= Nora Benjamin Kubie =

American writer, artist and amateur archaeologist

Nora Benjamin Kubie (January 4, 1899 - September 8, 1988) was an American writer, artist and amateur archaeologist.

==Biography==
Born Eleanor Gottheil, she was the daughter of Muriel H. and Paul Gotteil, an executive with the Cunard Line in New York. She graduated from the Calhoun School in New York, delivering the valedictory speech in 1916. Gottheil appears on the Vassar College alumnae list. and was reported by the New York Times as having graduating in 1920 from Barnard College.

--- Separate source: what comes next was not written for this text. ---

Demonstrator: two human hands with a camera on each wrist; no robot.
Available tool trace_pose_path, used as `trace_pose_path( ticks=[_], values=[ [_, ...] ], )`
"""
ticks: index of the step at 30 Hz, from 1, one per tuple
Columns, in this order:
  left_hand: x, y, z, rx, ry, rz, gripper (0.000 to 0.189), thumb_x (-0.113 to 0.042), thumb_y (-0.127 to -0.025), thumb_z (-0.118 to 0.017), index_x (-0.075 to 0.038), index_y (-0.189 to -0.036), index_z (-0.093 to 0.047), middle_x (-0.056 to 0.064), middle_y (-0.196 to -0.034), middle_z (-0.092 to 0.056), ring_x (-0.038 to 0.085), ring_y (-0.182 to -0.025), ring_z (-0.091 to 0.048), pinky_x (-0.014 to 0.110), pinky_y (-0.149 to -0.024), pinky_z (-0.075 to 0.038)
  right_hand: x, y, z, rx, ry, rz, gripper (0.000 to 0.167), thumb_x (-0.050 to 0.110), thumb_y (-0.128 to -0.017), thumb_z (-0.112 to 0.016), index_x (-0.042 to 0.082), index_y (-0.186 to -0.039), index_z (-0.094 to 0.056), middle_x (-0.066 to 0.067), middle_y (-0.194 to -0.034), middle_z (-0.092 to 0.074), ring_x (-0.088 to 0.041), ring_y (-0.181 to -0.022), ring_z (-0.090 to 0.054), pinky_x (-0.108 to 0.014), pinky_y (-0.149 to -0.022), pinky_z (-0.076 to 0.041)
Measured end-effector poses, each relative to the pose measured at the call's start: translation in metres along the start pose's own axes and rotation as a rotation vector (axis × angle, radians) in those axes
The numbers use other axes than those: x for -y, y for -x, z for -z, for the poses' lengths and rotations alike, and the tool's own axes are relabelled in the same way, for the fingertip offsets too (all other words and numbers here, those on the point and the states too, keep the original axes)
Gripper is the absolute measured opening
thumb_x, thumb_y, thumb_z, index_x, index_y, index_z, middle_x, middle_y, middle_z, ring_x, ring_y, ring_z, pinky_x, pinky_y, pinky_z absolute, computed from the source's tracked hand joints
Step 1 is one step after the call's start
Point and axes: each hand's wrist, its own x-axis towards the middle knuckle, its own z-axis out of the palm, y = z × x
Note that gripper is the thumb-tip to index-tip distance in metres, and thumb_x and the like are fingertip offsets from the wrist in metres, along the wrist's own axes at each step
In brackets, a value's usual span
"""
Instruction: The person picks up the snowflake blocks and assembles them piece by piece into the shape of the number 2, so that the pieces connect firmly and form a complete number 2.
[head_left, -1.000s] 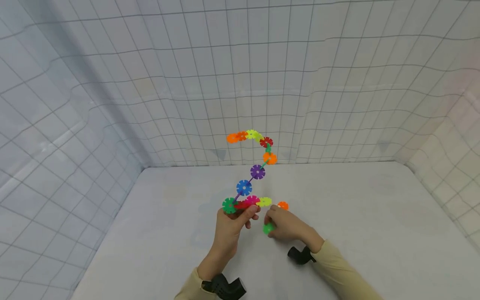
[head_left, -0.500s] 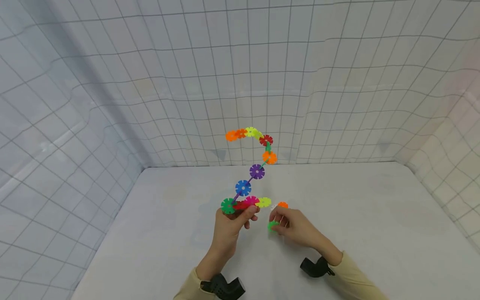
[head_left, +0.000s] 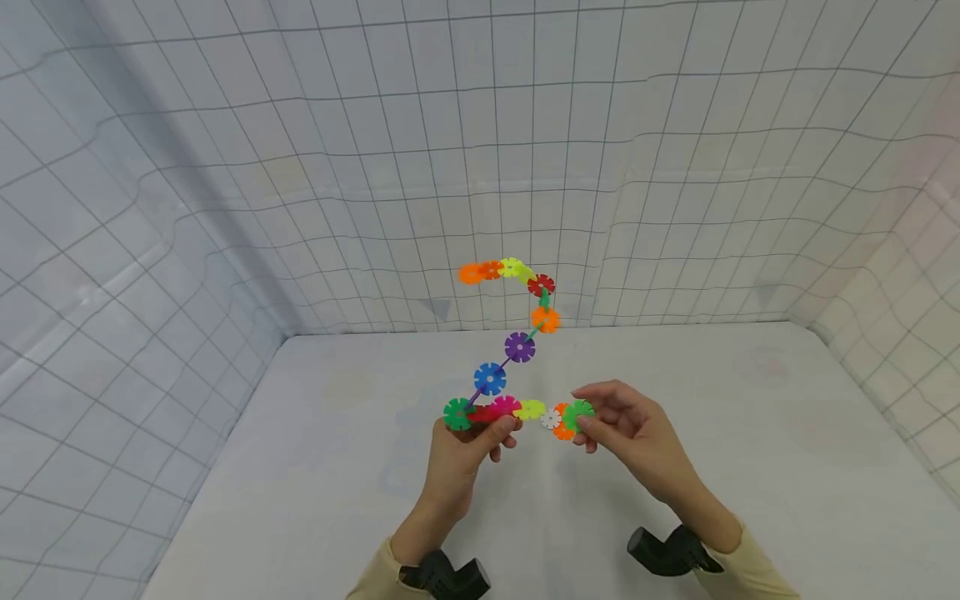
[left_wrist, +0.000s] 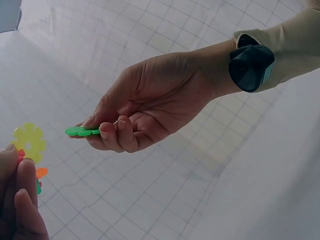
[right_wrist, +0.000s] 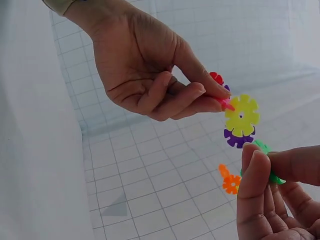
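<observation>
In the head view, my left hand [head_left: 454,468] pinches a chain of slotted plastic flower discs near a pink disc [head_left: 506,406]. From a dark green disc [head_left: 457,414], the chain runs up through blue [head_left: 490,379] and purple [head_left: 520,347] discs, then curves left to an orange end disc [head_left: 471,273]. A yellow disc [head_left: 532,409] forms its other end, pointing toward my right hand [head_left: 647,437]. Between thumb and fingers, my right hand pinches a loose bright green disc [left_wrist: 81,131]. A gap separates that disc from the yellow one in the left wrist view.
A white disc [head_left: 551,419] and orange discs [head_left: 564,432] appear just behind the bright green one, apparently on the white tabletop [head_left: 360,450]. Grid-patterned white sheeting [head_left: 480,167] encloses the table at the back and sides. Each wrist carries a black camera [head_left: 671,552].
My right hand has risen and moved right with the bright green disc, turning it face-on. The white and orange discs are now uncovered. My left hand and the chain have barely shifted.
</observation>
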Motion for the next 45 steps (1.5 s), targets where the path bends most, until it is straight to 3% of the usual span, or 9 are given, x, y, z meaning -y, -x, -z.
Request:
trace_pose_path(
  ticks=[10,17,25,31,45],
  values=[
    [-0.001,0.002,-0.002,0.04,-0.018,0.014,0.025,-0.011,-0.088,-0.069,0.01,-0.102,-0.066,0.012,-0.087,-0.071,0.018,-0.067,-0.064,0.023,-0.057,-0.048,0.005,0.004,-0.004,-0.042,0.052,0.037,0.022,-0.003,-0.09,-0.061,0.004,-0.11,-0.056,-0.02,-0.089,-0.064,-0.023,-0.071,-0.065,-0.032,-0.06,-0.055],
    [-0.002,0.004,-0.002,0.065,-0.01,0.014,0.027,-0.01,-0.087,-0.069,0.013,-0.1,-0.066,0.009,-0.084,-0.071,0.016,-0.066,-0.063,0.022,-0.056,-0.047,0.004,0.005,-0.008,-0.049,0.021,0.181,0.027,-0.016,-0.088,-0.053,-0.006,-0.113,-0.055,-0.015,-0.088,-0.065,-0.019,-0.069,-0.064,-0.029,-0.059,-0.054],
    [-0.003,0.004,-0.004,0.069,-0.009,0.017,0.027,-0.011,-0.087,-0.07,0.012,-0.1,-0.066,0.009,-0.085,-0.071,0.016,-0.066,-0.064,0.022,-0.056,-0.047,0.008,0.006,-0.008,-0.034,0.064,0.136,0.025,-0.01,-0.091,-0.054,-0.003,-0.115,-0.059,-0.01,-0.093,-0.059,-0.02,-0.07,-0.063,-0.03,-0.059,-0.054],
    [-0.003,0.005,-0.004,0.082,-0.013,0.025,0.029,-0.013,-0.087,-0.07,0.011,-0.103,-0.066,0.01,-0.086,-0.071,0.015,-0.066,-0.064,0.022,-0.056,-0.048,0.007,0.007,-0.009,-0.018,0.091,0.179,0.028,-0.012,-0.091,-0.053,-0.003,-0.116,-0.061,-0.009,-0.093,-0.056,-0.02,-0.071,-0.061,-0.03,-0.058,-0.054],
    [-0.002,0.006,-0.004,0.136,-0.052,-0.021,0.026,-0.013,-0.089,-0.068,0.011,-0.1,-0.066,0.012,-0.083,-0.07,0.015,-0.067,-0.064,0.024,-0.056,-0.048,0.01,0.008,-0.013,-0.016,0.17,0.303,0.026,-0.008,-0.09,-0.057,-0.003,-0.115,-0.064,-0.012,-0.09,-0.053,-0.017,-0.072,-0.06,-0.029,-0.057,-0.053]
  ],
)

Gottheil was married to John J. Benjamin from 1922 until his death in 1936 and she had one son by him. From 1938 to 1949 she was married to the psychoanalyst Lawrence Kubie.

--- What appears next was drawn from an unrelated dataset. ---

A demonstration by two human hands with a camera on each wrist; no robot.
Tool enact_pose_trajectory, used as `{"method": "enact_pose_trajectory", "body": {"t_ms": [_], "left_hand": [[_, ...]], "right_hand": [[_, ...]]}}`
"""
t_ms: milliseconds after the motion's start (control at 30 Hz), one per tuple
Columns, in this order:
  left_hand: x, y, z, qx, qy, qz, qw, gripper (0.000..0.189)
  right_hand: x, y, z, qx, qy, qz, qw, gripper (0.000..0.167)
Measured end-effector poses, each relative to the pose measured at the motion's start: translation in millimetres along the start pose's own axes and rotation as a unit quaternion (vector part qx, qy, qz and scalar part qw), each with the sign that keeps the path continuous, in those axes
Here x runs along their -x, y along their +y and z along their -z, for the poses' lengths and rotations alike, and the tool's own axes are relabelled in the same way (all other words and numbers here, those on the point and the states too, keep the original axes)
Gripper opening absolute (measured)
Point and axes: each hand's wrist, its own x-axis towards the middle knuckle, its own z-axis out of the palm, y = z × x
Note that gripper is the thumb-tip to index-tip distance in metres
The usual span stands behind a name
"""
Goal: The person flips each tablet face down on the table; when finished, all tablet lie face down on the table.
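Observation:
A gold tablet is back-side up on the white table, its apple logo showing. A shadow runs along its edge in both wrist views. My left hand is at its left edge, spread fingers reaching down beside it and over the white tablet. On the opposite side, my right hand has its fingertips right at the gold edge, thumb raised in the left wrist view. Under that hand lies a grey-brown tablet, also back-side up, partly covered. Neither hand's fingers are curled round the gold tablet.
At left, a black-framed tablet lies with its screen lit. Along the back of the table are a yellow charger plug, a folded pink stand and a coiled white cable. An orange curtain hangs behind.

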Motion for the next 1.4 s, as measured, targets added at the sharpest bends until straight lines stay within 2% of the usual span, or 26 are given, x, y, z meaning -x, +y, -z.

She began her literary career writing nautical stories and juvenile novels, later focusing on Jewish historical fiction and archaeology. She wrote, she said, about things, places, events, and phenomena she knew about personally. Her books about Israel for example, were written after she moved there in the early 1950s, where she lived in Ein Hod, a writers' colony. She traveled throughout the Middle East as an amateur archaeologist and produced an account of the early English explorer, Sir Austen Henry Layard.

As an artist, she illustrated many of her juvenile books. She lived in Westport, Connecticut in her later years and was a member of the MacDowell Colony in Peterborough, New Hampshire. She died of acute leukemia at the age of 89.

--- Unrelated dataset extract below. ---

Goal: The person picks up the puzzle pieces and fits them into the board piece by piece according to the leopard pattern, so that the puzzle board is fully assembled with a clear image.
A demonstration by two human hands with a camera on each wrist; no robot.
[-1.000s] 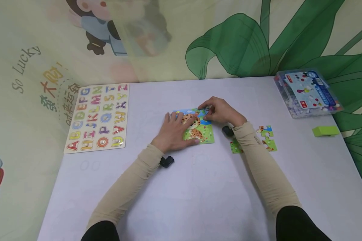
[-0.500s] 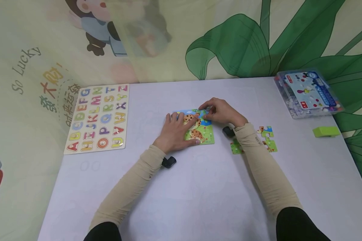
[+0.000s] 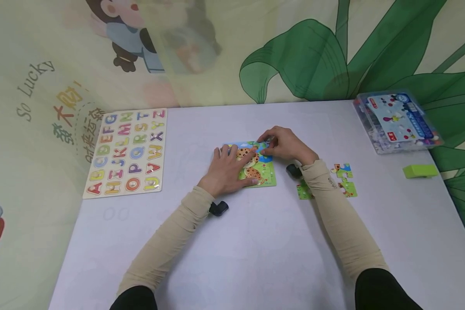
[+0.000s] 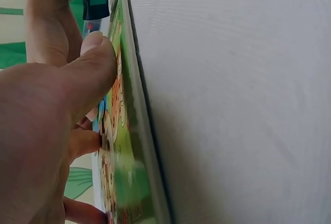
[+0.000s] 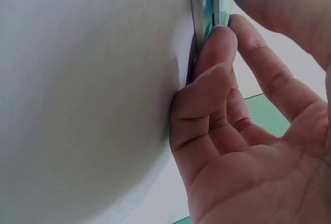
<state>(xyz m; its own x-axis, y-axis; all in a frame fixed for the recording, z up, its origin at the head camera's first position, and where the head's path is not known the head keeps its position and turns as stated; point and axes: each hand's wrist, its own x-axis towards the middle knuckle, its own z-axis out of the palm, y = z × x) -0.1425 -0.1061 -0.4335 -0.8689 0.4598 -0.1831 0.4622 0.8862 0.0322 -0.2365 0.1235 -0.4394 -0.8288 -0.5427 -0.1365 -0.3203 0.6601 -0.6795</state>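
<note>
While L hand (image 3: 225, 172) lies spread on puzzle (image 3: 268, 175), R hand (image 3: 286, 144) pinches pc (image 5: 223, 8)

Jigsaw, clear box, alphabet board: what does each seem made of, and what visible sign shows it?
Jigsaw: probably cardboard or thin wood, smooth printed face; pale edge in the left wrist view. Clear box: likely shiny plastic; its sides are transparent. Alphabet board: perhaps wood, smooth and pale; plastic is possible.

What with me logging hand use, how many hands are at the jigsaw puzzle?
2: the left hand rests on the jigsaw puzzle; the right hand pinches a puzzle piece at its far right corner.
</note>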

The novelist Lincoln Child is a grandson. In his fantasy novel Thunderhead (1998), he modeled the character of Nora Kelly on Nora Kubie.

== Publications==
- Roving All the Day
- Hard Alee (1936)
- Fathom Five (1939) A history of Bermuda
- Make Way for a Sailor! (1946)
- Remember the Valley (1951) a novel of young love featuring a female protagonist.
- Joel (1952) a novel centered on a Jewish protagonist during the American Revolution.
- The First Book of Israel (1953)
- King Solomon’s Navy (1954)
- King Solomon’s Horses (1956)
- The First Book of Archaeology (1957) a history of the development of archaeology.
- Road to Ninevah: The Adventures and Excavations of Sir Austen Henry Layard (1964; 1965 in the UK)
- The Jews of Israel (1975)
- Israel (1968, 1978) A general introduction.